While plagiarism can still be an issue with conventional classrooms, teachers are able to personally get a feel for the material the student is grasping as well provide in class assignments and tests that gauge a student’s comprehension and learning. In a typical, non-virtual classroom – if a teacher is more than just a lecturer then the argument that computers can’t replace teachers is strengthened. An effective teacher can be a mentor, inspire the least motivated student to learn and spark creativity that a computer may not be able to do.

Think back to biology class and dissecting frogs or other organisms. Nothing can compare to the teacher who can inspire students to seek a higher education to impact society in the fields of medicine through a hands on course. Although there are software programs that offer virtual medicine and allow people to perform surgeries through the computer, most technology such as these are very costly and defeat the purpose of offering classes at a lower cost. A key benefit of virtual learning is the potential to reduce the gaps in achievement that are created within the rural, urban and suburban students.

Often, the best teachers tend to gravitate to the schools with the bigger budgets and greater opportunities. Since many urban and rural schools have difficulty offering the same academic options or as high of quality instruction as suburban schools, virtual classes could potentially reduce the gap that is created just through geography. Online learning can allow access to excellent teachers and academic offerings instead of tying it simply to where a student resides which often puts certain students at a disadvantage. The overriding factor that stands out in online education is the cost savings.
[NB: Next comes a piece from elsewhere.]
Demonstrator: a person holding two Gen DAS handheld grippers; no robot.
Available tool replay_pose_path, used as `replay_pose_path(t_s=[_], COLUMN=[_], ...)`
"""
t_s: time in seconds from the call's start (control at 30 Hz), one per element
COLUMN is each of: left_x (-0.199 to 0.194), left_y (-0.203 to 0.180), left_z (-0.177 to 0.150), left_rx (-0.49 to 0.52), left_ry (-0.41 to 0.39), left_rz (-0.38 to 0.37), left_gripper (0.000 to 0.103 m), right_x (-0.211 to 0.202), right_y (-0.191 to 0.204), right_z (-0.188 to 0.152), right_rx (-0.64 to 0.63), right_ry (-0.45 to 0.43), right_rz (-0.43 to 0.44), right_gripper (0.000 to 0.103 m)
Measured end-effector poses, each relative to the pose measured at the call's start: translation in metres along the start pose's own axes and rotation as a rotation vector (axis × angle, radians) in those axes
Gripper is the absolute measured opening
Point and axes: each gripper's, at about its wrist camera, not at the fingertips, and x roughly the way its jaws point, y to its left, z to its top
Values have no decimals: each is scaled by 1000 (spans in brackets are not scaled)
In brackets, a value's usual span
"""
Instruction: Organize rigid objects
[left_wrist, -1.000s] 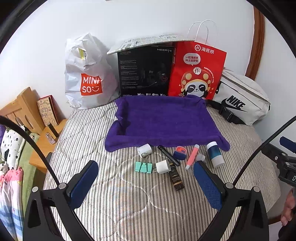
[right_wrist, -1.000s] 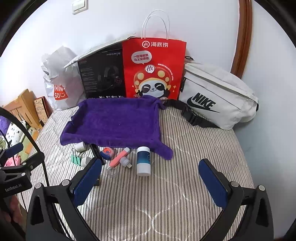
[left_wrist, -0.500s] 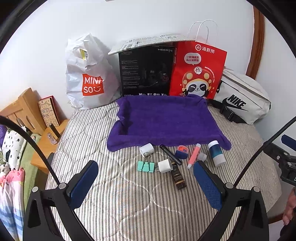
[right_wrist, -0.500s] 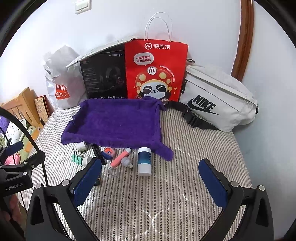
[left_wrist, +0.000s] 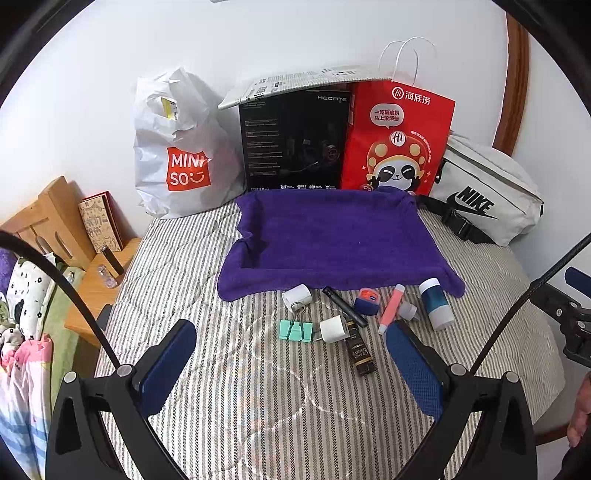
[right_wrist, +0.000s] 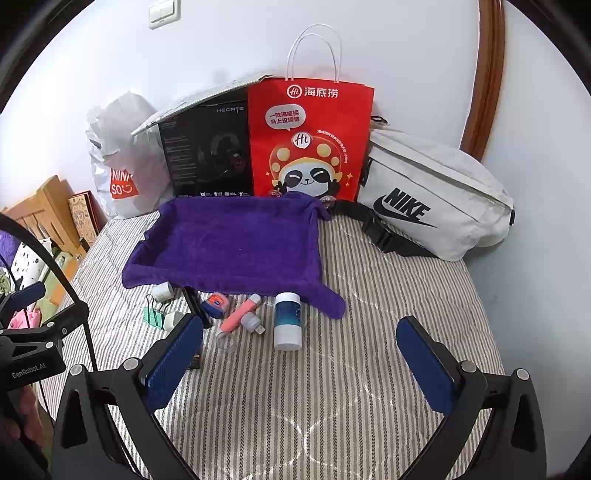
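1. While both the left tool (left_wrist: 288, 363) and right tool (right_wrist: 301, 363) hang spread apart and empty, nothing is gripped.
2. Just ahead of them on the bed (right_wrist: 369, 387), the blue-and-white bottle (right_wrist: 287, 320), pink tube (right_wrist: 240, 312) and green binder clips (left_wrist: 295, 329) crowd together; a closing pad risks nudging neighbours.
3. Beyond lies the purple towel (left_wrist: 332, 236); round items may roll on the soft quilt.

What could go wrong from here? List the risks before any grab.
The blue-and-white bottle lies on its side on soft bedding, so it may roll when nudged. The pink tube, small adapter and clear cap crowd together; the open right hand-held gripper could knock neighbours.
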Motion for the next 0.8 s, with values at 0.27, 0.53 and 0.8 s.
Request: replay_pose_path(t_s=[0.27, 0.53, 0.8], left_x=[0, -2, -2], left_y=[1, 1, 1], left_z=[1, 2, 3], left_rx=[5, 8, 9], left_ry=[1, 2, 3], left_rz=[5, 6, 7], left_gripper=[103, 103, 103], right_x=[0, -2, -3], right_y=[1, 0, 0], right_z=[1, 1, 1], right_rx=[-1, 1, -2], right_ry=[2, -1, -1], right_rz=[0, -2, -1], right_gripper=[103, 103, 103])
According to the Florida Tax Watch Center for Educational Performance and Accountability (2007), Florida’s Virtual School (FLVS) is the largest state run program that offers a full online schedule of courses. A recent study found that this school spent less approximately $1,500 less per student than a conventional public school (Florida Tax Watch, 2007). The operating costs are considerably less since virtual schools do not have buildings and the associated maintenance costs. They also do not have to provide transportation, an athletic program or operate a cafeteria.
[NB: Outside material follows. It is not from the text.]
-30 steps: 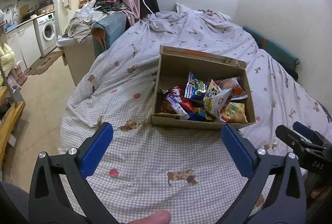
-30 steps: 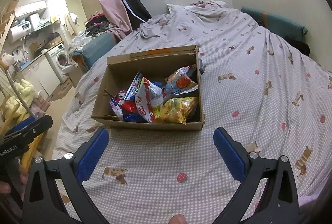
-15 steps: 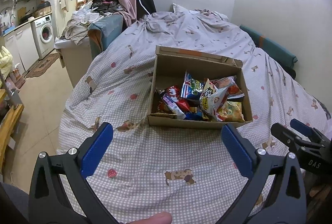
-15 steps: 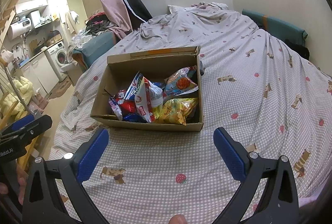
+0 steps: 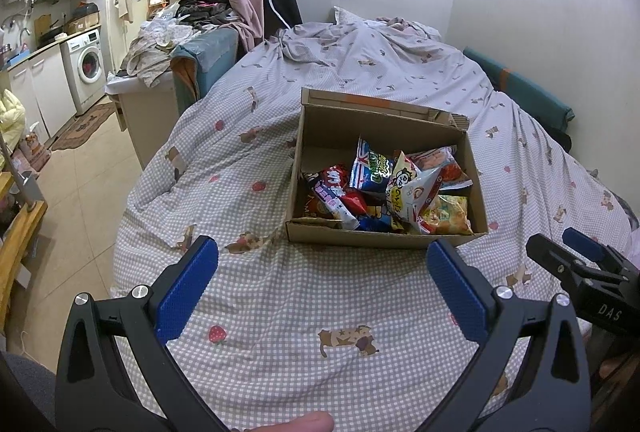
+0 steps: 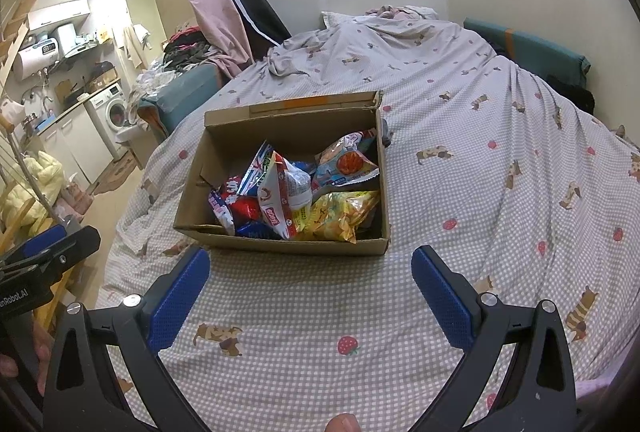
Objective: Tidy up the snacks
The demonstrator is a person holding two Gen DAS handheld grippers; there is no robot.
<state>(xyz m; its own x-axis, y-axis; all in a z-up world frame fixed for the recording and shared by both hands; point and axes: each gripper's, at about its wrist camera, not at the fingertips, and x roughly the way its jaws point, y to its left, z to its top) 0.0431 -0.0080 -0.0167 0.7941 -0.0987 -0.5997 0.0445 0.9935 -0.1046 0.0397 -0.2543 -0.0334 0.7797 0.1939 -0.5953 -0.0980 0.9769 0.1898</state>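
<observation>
An open cardboard box (image 5: 384, 238) (image 6: 280, 246) sits on the bed and holds several snack bags: a yellow bag (image 6: 340, 216), a white and red bag (image 6: 280, 191), a blue bag (image 5: 370, 169) and an orange-print bag (image 6: 346, 165). My left gripper (image 5: 320, 272) is open and empty, just short of the box's near wall. My right gripper (image 6: 308, 272) is open and empty, also just short of the near wall. The right gripper also shows at the right edge of the left wrist view (image 5: 580, 264).
The bed carries a grey checked cover (image 5: 280, 312) with strawberry and cat prints. A rumpled quilt (image 5: 360, 39) lies at the head. A teal cushion (image 6: 532, 47) lies along the wall. A cabinet with clothes (image 5: 160, 71) and the floor are to the left.
Both grippers have risen and pulled back slightly; the box sits a little lower and farther in both views. Both stay open and empty.
</observation>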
Although the lack of some of these offerings dissuades some students, money is saved and can be funneled towards hiring the best teachers and compensating them for their ability and performance. It is evident that online schools are increasing in popularity and have shown that they can produce measureable results. Florida’s Virtual School had a little over 11,000 students in 2002 and topped 122,000 in 2010 (Florida Virtual School, 2011). When comparing the scores of FLVS students on Advanced Placement (AP) exams for 2004-2006, they scored considerably higher when compared to students in conventional schools.
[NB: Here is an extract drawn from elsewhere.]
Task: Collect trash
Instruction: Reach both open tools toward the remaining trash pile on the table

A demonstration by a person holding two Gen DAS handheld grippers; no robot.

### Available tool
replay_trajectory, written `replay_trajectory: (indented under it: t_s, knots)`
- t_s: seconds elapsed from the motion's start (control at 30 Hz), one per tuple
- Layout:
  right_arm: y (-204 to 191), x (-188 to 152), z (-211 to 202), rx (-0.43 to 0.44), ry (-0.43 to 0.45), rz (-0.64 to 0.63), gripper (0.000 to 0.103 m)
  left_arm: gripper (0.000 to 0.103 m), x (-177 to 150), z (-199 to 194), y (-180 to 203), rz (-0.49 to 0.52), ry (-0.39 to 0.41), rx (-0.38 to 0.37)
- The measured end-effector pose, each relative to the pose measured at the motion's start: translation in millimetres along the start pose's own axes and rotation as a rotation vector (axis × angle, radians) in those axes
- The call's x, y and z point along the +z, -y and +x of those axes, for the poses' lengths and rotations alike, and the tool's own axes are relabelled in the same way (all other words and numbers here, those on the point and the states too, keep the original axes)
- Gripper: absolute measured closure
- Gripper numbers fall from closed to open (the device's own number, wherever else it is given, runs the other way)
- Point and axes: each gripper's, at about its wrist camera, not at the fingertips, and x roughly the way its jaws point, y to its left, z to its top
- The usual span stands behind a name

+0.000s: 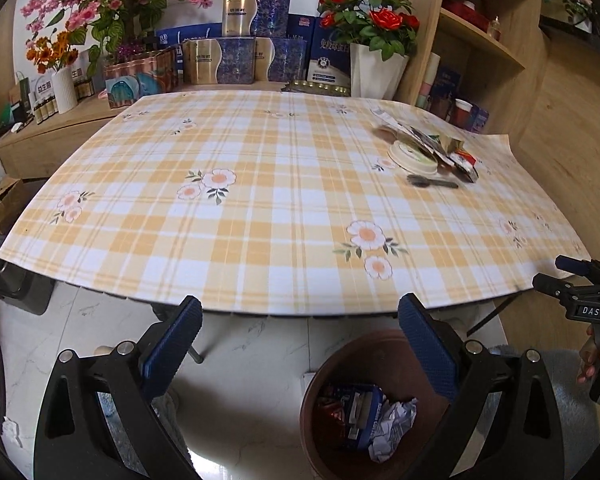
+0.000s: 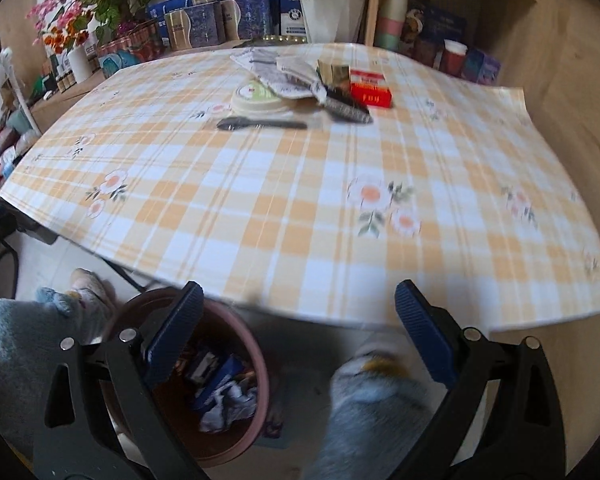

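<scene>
Several scraps of trash sit heaped at the worktop's [image 2: 300, 208] far side: paper wrappers [image 2: 284, 74], a round lid [image 2: 258, 100], a red carton [image 2: 370, 87] (all likely light, crushable; pinch edges). Both claws, left claw [image 1: 300, 322] and right claw [image 2: 298, 314], hang spread and empty above the bin [image 2: 256, 360].

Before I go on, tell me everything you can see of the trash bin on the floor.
The trash bin is a round, open-topped tub, reddish-brown, apparently plastic, with a paler pinkish rim in the right wrist view. It stands upright on the pale marble-look floor, just beside and partly below the table's near edge. It already holds trash: a blue carton, a crumpled white paper ball and some red wrappers. Nothing grips it; both hand-held grippers hover open above it.
</scene>
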Motion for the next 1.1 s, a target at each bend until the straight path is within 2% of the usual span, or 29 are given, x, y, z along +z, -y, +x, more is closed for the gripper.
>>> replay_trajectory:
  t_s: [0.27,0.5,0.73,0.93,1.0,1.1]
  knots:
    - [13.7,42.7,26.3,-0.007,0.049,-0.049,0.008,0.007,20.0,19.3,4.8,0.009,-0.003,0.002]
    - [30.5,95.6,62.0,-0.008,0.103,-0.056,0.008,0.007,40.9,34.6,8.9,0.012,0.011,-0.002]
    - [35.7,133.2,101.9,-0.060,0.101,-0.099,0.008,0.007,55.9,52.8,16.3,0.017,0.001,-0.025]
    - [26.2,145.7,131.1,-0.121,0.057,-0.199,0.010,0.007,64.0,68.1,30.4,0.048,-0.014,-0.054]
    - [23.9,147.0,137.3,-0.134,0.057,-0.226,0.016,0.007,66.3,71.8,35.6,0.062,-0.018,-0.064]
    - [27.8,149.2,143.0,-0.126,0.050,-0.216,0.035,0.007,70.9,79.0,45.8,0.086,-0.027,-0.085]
The average AP score for traditional schools in 2004-05 was 2. 54 and FLVS students had an average of 2. 89 with the Florida state average coming in at 2. 61 (Florida Tax Watch, 2007). In 2005-06, FLVS students continued to improve and outscore their counterparts by scoring an average of 3. 05 on the AP exams with public school students scoring and average of 2. 49 while the state had an average of 2. 56. Also the results from the Florida Comprehensive Assessment Test (FCAT) were compared and FLVS students tested much better in all grades and categories (16%-36% higher) than students from traditional public schools (Florida Tax Watch 2007).

Although sometimes nothing can compare to a conscientious teacher who mentors and inspires many young students to learn and grow in a face to face scenario, it is hard to overlook the positive factors that make online courses attractive in a different manner. When funding becomes an issue and starts to affect the quality of education students are receiving, other methods need to be considered and evaluated. If online courses provides a measurable and positive results and an increase in available resources to the masses, they should be integrated into our education system.